Ritika Bhambri

Posted on Apr 10

Teaching Machines to Understand Documents with Docling

#ai #rag #docling

Docling Exploration

Introduction

In this experiment I have explored the Docling CLI and used it to parse a PDF and export it to multiple formats. I have also tried various flags to become familiar with the basic commands and functionality of Docling, which is part of the RAG support in Ramalama.

Documents Used

For this task i have chosen the Pytorch Conference brochure and the Attention Is All You Need paper. I chose the brochure because it has diverse elements images, multi-column format, multi column table with rich formatting, and styled text which is a great way to evaluate docling's performance across different formats and also to test features like table extraction and OCR.

I also wanted to test the --enrich formula feature flag but since the brochure has no mathematical formulas i used thr Attention Is All You Need research paper for that.

Errors Encountered

During the course of this experiment when I was testing the --force OCR flag on the Pytorch Conference brochure i encountered a memory allocation failure from Pytorch because my system's available RAM + virtual memory was exhausted at that moment.

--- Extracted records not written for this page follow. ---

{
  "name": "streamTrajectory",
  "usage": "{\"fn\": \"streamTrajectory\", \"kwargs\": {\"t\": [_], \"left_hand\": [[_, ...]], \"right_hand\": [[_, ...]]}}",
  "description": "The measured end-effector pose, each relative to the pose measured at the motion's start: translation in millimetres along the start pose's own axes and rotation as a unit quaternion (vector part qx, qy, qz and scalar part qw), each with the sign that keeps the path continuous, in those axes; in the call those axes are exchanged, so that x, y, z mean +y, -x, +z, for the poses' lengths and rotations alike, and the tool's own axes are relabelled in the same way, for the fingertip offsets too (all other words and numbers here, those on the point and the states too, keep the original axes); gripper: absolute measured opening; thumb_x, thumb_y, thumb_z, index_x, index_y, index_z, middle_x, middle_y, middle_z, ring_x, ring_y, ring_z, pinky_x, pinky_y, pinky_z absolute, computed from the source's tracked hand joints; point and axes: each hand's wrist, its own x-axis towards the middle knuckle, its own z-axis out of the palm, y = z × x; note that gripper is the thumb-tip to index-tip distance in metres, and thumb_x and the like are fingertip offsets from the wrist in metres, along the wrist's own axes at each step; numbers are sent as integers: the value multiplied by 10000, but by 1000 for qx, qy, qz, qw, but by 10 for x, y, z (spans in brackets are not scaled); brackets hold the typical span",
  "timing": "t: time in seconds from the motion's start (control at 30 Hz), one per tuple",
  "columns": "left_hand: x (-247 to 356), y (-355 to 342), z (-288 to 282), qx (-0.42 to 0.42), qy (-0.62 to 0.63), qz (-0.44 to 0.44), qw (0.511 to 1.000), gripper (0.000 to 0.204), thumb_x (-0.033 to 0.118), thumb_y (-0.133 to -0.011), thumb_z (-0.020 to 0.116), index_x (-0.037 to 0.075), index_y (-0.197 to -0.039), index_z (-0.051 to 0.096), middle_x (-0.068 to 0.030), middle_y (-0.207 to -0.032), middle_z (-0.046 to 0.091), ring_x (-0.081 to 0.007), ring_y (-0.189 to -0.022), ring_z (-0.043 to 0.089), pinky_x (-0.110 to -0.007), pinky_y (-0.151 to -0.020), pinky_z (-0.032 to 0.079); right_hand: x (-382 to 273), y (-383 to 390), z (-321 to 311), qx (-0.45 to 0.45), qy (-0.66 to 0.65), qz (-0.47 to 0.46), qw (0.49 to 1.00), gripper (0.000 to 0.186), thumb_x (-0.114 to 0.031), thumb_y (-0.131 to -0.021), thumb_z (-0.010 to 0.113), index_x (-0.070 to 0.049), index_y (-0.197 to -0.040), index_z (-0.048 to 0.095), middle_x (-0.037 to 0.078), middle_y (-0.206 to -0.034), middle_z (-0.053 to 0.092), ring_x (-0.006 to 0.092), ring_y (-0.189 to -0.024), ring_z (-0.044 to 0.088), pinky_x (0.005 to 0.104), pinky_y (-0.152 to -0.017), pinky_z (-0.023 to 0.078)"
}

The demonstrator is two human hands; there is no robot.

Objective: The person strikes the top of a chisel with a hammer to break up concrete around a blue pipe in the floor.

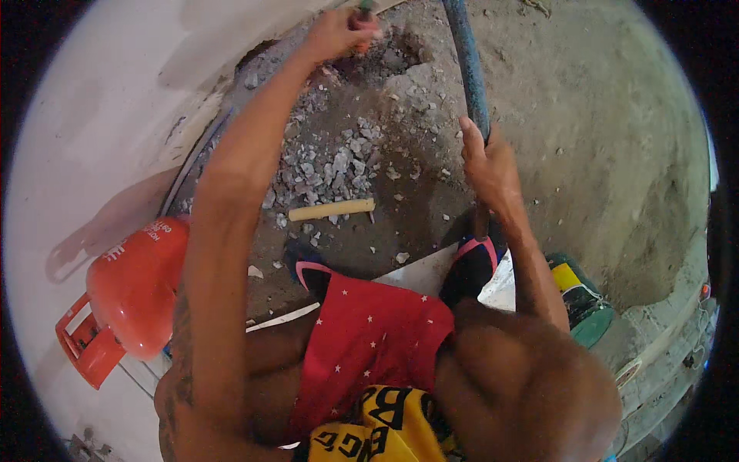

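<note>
My right hand point(493, 165) is wrapped round a long blue-grey bar point(466, 61). The bar runs from the far edge down past my fist, and its lower end reaches close to my right shoe point(471, 266). Out at the far end of my left arm, my left hand point(344, 35) is closed on something small, with a bit of green and orange-red showing at the fingers; its kind I cannot make out. Below that hand lies a dug-out hollow point(385, 58) in the floor. Broken grey rubble point(335, 165) is spread nearer to me.
A short pale yellow rod-shaped piece point(331, 209) lies across the dirt before my feet. At the left, a red gas cylinder point(142, 285) stands near the white wall point(92, 131). A dark green bucket point(593, 323) is by my right knee. Bare brown ground point(593, 131) stretches along the right.
</note>
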Motion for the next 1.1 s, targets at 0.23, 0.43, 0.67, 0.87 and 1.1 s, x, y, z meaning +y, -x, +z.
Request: {"fn": "streamTrajectory", "kwargs": {"t": [0.23, 0.43, 0.67, 0.87, 1.1], "left_hand": [[79, 583, -100, 145, 27, 31, 989, 364, 350, -840, 724, 61, -1060, 697, -16, -910, 708, -112, -778, 644, -280, -752, 516], [-72, 736, 19, 168, 107, 75, 977, 242, 171, -860, 717, 72, -1077, 679, -24, -833, 688, -102, -832, 649, -270, -760, 507], [-15, 736, -108, 105, 57, 76, 990, 262, 213, -852, 728, 84, -1075, 676, -12, -854, 690, -127, -841, 676, -315, -761, 524], [-97, 665, -153, 135, -55, -52, 988, 351, 374, -818, 730, 29, -789, 672, -67, -687, 655, -169, -661, 634, -342, -665, 509], [5, 596, -12, 199, -101, -242, 944, 579, 563, -733, 756, -10, -775, 686, -126, -660, 665, -218, -593, 654, -382, -611, 530]], "right_hand": [[71, 0, 66, -43, -14, -6, 999, 525, -499, -948, 547, 23, -896, 586, 216, -626, 581, 340, -570, 607, 466, -556, 447], [-317, 112, -71, -56, 61, -96, 992, 495, -482, -941, 568, 13, -958, 561, 244, -628, 599, 423, -616, 637, 472, -551, 459], [-674, 86, -109, -37, 38, -210, 976, 414, -406, -930, 623, 1, -960, 554, 216, -598, 585, 380, -566, 630, 441, -514, 450], [-657, -102, -33, -45, 53, -235, 970, 393, -388, -923, 638, -1, -911, 571, 202, -586, 569, 342, -528, 602, 427, -513, 448], [-609, -133, -86, -46, 100, -222, 969, 394, -388, -928, 630, 2, -908, 582, 179, -567, 535, 286, -507, 560, 410, -502, 422]]}}
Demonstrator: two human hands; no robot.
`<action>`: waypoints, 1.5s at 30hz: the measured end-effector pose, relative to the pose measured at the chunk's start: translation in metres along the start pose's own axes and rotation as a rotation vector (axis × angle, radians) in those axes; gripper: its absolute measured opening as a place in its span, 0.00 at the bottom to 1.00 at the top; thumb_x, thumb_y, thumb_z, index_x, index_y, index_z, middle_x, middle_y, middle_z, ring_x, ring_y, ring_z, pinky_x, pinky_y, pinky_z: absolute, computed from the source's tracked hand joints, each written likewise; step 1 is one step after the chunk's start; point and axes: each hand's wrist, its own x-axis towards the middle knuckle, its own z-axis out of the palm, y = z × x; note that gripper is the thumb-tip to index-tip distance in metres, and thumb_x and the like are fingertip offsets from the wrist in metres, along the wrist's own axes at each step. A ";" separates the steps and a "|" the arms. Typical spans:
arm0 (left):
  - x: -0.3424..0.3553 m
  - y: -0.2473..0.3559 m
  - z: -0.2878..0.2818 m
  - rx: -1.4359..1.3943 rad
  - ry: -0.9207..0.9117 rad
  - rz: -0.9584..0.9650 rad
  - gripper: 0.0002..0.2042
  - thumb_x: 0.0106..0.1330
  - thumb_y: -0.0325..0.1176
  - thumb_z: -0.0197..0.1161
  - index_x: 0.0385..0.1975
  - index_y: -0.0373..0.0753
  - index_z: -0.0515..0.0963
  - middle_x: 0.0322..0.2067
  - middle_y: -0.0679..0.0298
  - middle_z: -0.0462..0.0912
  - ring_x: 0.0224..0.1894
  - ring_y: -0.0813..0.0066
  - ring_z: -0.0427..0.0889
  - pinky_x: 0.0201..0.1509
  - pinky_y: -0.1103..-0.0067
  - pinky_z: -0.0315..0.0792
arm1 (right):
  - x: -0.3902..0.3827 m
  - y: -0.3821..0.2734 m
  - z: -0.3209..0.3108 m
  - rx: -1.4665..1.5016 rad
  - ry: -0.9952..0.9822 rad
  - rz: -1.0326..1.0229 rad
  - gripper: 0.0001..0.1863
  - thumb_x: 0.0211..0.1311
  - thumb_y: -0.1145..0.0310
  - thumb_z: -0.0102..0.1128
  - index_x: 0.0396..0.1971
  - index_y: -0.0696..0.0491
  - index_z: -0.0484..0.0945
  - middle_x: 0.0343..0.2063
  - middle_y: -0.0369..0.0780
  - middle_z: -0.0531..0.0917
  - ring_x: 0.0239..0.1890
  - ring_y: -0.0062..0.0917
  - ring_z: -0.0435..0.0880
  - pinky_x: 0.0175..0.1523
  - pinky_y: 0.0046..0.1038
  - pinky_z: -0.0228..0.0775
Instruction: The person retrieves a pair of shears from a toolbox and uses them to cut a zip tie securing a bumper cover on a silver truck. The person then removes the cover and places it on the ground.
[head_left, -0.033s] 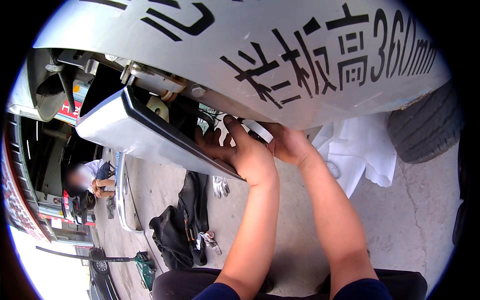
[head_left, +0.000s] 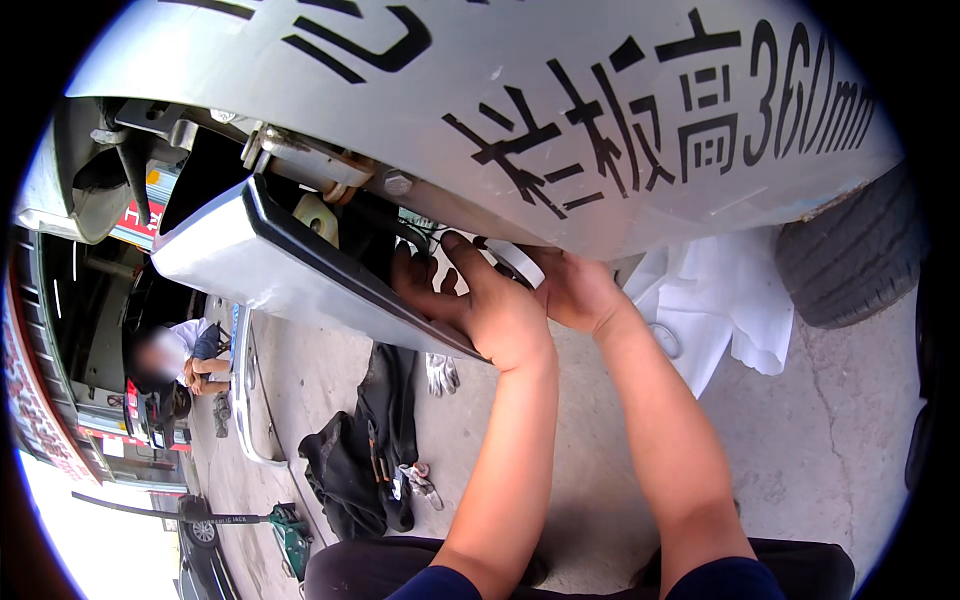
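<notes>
My left hand (head_left: 485, 305) reaches into the gap behind a loose silver bumper panel (head_left: 225, 262). Its fingers are spread against thin wires (head_left: 425, 238) and its thumb points up. Beside it, my right hand (head_left: 578, 292) is tucked under the lower edge of the silver vehicle body (head_left: 560, 90) and grips a white ring-shaped roll (head_left: 520, 262). The two hands are close together, almost touching. What the fingertips do deeper in the gap is hidden.
A tyre (head_left: 850, 262) stands at the right, with a white cloth (head_left: 725, 300) on the concrete beside it. Below the panel lie a black bag (head_left: 360, 450), a white glove (head_left: 441, 373) and a green floor jack (head_left: 290, 535). Another person (head_left: 170, 355) crouches at the left.
</notes>
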 end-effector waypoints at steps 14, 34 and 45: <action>0.011 -0.022 -0.010 0.154 0.143 0.226 0.17 0.84 0.41 0.49 0.52 0.29 0.67 0.46 0.49 0.75 0.47 0.66 0.75 0.56 0.70 0.73 | 0.025 0.032 0.009 -0.021 -0.129 0.004 0.23 0.74 0.63 0.60 0.63 0.58 0.75 0.59 0.45 0.82 0.54 0.36 0.84 0.59 0.39 0.79; 0.014 -0.009 -0.005 -0.192 0.001 -0.040 0.10 0.80 0.31 0.56 0.47 0.34 0.62 0.41 0.55 0.76 0.36 0.72 0.78 0.36 0.76 0.74 | 0.039 -0.013 0.051 -0.787 0.159 -0.136 0.13 0.78 0.58 0.58 0.39 0.53 0.77 0.19 0.34 0.76 0.20 0.18 0.71 0.23 0.22 0.61; 0.016 0.015 0.003 -0.266 0.060 -0.294 0.19 0.75 0.31 0.52 0.60 0.28 0.64 0.41 0.52 0.79 0.37 0.68 0.77 0.27 0.72 0.70 | 0.040 -0.015 0.044 -1.215 0.258 -0.296 0.10 0.73 0.63 0.63 0.35 0.54 0.80 0.22 0.35 0.80 0.21 0.18 0.75 0.25 0.24 0.66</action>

I figured out the following reasons for this

Docling's pipeline with --force-ocr is quite memory intensive because it loads heavy models for document understanding, table structure, etc.
Force OCR processes every page as images, which spikes memory usage.
A 7-page brochure rich in images/graphics can still trigger high peak usage.

I tried to manage this by closing all other tabs and applications and using pypdfium2 backend which is much lighter than the default.

docling documents/docling_brochure.pdf --to md --force-ocr --output outputs/force_ocr/ --pdf-backend pypdfium2

I still got the same error, which meant that I had to either downgrade the quality of the PDF being used for the experiments and use something without tables/less rich in images or not test certain flags i wanted to. To avoid this I used Google Colab to do my task so that I can use the brochure and do all the experiments seamlessly.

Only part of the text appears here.